[COLLECTED DATA]
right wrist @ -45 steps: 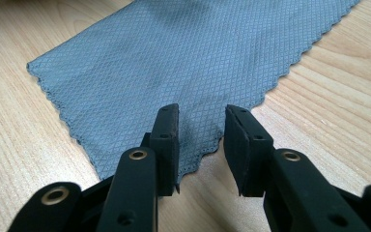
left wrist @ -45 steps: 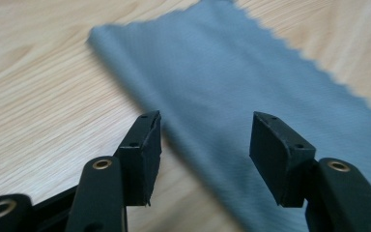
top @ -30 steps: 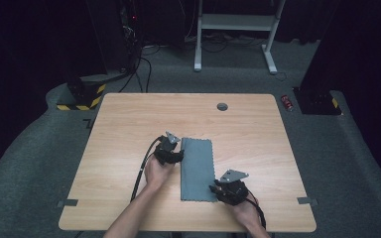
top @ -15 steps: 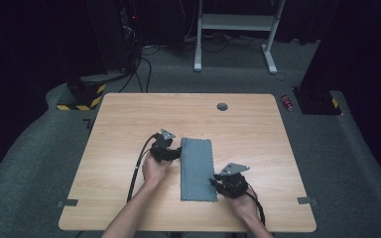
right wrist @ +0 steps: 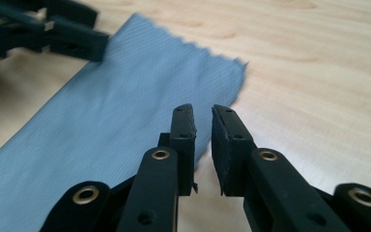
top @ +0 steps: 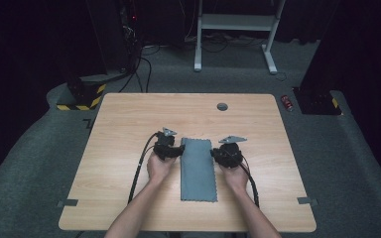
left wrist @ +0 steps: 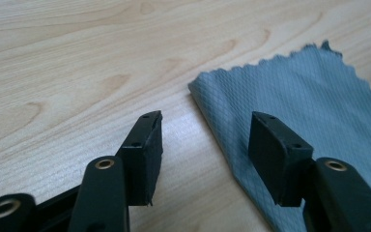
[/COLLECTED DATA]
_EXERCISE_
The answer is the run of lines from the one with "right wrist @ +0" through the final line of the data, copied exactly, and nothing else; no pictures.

_OUTPUT FOR THIS EXERCISE_
right wrist @ +0 steps: 
top @ +0 steps: 
left wrist @ +0 steps: 

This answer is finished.